■ DATA SECTION ■
-----
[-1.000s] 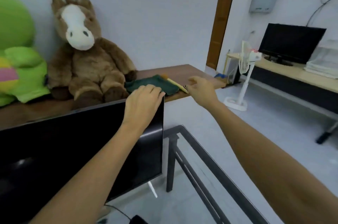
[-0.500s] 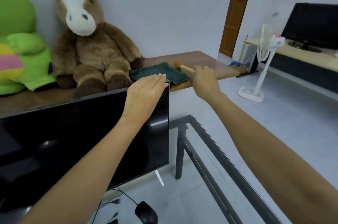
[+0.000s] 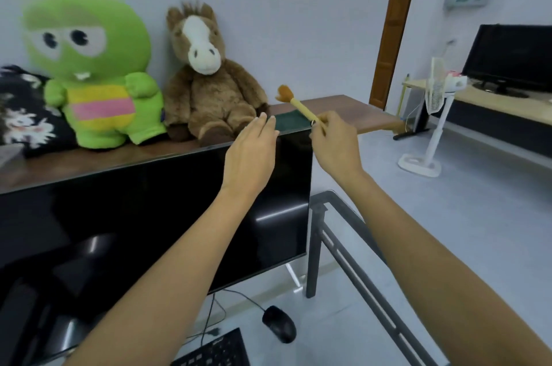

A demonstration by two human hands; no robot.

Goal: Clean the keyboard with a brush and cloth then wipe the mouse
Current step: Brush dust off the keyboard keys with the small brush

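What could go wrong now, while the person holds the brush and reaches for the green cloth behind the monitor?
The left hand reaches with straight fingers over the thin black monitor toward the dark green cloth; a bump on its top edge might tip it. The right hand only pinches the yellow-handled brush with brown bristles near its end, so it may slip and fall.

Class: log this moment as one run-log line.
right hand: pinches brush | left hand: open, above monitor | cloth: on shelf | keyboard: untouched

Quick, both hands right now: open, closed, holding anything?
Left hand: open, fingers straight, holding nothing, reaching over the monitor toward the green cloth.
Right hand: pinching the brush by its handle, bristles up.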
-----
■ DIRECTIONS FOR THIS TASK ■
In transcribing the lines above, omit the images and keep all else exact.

■ RESPONSE TO THIS TASK ■
[-1.000s] 
[-0.500s] 
[+0.000s] 

A demonstration by two human hands; no robot.

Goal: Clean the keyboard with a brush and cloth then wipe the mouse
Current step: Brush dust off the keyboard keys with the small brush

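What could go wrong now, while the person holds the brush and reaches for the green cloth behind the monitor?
The left hand reaches with straight fingers over the thin black monitor toward the dark green cloth; a bump on its top edge might tip it. The right hand only pinches the yellow-handled brush with brown bristles near its end, so it may slip and fall.

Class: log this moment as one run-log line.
right hand: pinches brush | left hand: open, above monitor | cloth: on shelf | keyboard: untouched

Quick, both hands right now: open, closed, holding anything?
Left hand: open, fingers straight, holding nothing, reaching over the monitor toward the green cloth.
Right hand: pinching the brush by its handle, bristles up.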

Nothing more is needed for this exercise.